→ WHAT NEEDS TO BE DONE: All lines from the first one in the listing below to the one holding "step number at", inclusive, are to be copied exactly.
* * * *
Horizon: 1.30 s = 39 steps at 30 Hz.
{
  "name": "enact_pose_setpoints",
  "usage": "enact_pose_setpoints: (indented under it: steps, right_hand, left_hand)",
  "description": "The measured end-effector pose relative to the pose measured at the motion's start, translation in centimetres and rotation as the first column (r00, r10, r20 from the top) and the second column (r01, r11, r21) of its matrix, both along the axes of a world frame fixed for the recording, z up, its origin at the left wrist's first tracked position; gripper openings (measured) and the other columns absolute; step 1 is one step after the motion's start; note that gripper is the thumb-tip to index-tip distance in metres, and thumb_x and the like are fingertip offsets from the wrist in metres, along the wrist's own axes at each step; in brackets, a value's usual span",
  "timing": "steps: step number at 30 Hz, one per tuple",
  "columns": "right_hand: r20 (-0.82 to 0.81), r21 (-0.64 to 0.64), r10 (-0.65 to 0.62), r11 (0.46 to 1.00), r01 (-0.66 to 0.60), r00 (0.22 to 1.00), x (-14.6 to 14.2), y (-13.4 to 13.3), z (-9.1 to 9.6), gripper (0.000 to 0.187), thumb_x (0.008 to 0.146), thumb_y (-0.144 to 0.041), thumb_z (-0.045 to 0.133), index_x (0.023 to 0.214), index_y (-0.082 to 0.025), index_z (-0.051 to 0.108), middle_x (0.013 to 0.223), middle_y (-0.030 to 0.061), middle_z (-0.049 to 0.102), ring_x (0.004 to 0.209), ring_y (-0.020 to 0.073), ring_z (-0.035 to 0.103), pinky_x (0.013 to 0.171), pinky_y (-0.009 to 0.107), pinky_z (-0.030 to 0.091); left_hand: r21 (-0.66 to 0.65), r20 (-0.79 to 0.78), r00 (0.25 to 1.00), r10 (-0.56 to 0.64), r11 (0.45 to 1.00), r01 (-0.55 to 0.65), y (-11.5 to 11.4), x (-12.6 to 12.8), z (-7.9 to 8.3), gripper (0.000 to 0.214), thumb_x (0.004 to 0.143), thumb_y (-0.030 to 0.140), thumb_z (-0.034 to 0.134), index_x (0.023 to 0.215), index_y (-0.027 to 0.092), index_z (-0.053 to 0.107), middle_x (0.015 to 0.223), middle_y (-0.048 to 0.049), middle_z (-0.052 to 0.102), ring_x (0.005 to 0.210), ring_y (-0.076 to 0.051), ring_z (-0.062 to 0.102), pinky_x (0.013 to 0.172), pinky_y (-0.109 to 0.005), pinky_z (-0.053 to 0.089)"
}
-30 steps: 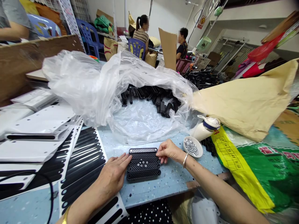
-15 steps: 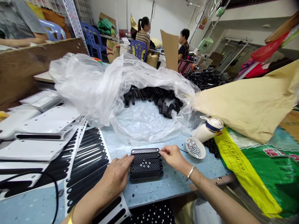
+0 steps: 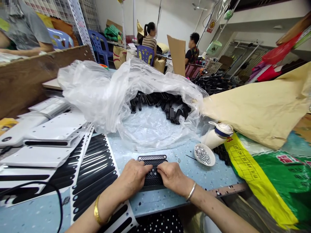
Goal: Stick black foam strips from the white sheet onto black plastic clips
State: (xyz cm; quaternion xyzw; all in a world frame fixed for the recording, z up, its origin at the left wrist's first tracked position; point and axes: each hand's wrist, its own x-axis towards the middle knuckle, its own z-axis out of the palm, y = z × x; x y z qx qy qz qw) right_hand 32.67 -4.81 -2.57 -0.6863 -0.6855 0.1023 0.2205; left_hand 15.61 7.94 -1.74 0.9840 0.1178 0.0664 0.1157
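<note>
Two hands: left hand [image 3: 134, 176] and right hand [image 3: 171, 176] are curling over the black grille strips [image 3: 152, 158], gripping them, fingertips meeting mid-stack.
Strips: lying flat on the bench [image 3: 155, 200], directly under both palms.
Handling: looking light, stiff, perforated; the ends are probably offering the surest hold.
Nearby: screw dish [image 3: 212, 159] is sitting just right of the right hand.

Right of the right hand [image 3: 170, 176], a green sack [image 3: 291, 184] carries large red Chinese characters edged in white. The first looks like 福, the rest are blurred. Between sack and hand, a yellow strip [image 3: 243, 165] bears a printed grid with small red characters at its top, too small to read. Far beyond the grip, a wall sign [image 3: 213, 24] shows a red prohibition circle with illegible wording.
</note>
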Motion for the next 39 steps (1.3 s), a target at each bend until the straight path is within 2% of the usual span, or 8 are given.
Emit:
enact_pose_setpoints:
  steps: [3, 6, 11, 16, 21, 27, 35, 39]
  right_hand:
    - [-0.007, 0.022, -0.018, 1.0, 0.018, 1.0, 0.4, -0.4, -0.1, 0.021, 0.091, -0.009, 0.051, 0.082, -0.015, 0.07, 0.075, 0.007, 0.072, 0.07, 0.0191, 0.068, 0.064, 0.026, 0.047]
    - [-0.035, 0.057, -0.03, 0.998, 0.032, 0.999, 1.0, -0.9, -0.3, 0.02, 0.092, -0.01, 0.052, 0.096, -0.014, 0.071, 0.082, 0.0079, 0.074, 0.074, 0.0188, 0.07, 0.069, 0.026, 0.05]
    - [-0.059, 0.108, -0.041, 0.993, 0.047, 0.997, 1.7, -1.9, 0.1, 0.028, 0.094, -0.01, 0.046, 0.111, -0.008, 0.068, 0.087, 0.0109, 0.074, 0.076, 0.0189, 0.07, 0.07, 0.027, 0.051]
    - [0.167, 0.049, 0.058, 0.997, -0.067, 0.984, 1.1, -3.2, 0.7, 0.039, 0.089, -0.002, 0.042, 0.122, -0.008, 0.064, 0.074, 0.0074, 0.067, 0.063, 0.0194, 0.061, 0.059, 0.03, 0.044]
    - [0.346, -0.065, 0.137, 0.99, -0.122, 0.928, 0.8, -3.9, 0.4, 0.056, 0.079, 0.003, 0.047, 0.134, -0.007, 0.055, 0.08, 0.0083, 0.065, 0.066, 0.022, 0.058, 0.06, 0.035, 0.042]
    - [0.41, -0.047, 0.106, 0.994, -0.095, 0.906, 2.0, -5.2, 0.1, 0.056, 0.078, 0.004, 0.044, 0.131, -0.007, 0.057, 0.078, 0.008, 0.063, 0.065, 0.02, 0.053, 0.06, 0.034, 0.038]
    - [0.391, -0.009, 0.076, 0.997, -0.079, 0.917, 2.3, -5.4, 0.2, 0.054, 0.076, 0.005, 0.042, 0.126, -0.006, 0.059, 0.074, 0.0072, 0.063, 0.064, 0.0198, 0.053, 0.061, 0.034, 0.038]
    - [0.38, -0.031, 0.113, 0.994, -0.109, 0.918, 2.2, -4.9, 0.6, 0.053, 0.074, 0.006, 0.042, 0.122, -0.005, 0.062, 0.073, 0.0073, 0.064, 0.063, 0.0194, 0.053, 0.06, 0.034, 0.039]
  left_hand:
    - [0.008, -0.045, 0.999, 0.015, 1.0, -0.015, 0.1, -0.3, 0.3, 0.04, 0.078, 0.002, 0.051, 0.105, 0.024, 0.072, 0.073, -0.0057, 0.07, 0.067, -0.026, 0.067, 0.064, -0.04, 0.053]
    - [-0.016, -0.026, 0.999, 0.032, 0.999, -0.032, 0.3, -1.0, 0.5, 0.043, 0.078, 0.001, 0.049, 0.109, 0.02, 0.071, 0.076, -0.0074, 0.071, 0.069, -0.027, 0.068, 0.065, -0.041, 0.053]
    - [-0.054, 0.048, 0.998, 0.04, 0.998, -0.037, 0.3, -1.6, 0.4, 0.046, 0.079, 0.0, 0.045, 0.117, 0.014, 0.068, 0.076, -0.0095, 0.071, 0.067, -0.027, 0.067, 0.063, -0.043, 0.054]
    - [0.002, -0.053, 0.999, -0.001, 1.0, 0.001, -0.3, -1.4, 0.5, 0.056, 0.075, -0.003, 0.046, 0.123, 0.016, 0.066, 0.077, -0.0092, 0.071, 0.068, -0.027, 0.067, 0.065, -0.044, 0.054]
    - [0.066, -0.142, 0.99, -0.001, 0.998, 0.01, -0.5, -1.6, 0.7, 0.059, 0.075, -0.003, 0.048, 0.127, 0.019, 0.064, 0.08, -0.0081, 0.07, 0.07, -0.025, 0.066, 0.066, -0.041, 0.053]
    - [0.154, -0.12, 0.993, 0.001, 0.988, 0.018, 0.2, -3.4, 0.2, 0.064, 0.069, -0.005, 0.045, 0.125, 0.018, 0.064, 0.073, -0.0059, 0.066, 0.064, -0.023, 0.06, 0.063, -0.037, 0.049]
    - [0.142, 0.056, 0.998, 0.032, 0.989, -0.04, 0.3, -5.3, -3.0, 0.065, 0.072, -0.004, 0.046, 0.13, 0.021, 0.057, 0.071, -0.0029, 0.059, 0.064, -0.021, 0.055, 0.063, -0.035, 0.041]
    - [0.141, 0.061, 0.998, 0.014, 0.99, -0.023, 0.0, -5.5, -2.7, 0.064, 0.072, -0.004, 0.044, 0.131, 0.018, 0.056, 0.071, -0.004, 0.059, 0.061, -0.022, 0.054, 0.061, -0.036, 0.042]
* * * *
→ RESULT:
Horizon: 1.30 s = 39 steps at 30 Hz.
{
  "name": "enact_pose_setpoints",
  "usage": "enact_pose_setpoints: (indented under it: steps, right_hand, left_hand)",
  "description": "The measured end-effector pose relative to the pose measured at the motion's start, translation in centimetres and rotation as the first column (r00, r10, r20 from the top) and the second column (r01, r11, r21) of its matrix, both along the axes of a world frame fixed for the recording, z up, its origin at the left wrist's first tracked position; gripper openings (measured) and the other columns absolute; step 1 is one step after the motion's start; note that gripper is the thumb-tip to index-tip distance in metres, and thumb_x and the like are fingertip offsets from the wrist in metres, along the wrist's own axes at each step; in brackets, a value's usual span",
  "timing": "steps: step number at 30 Hz, one per tuple",

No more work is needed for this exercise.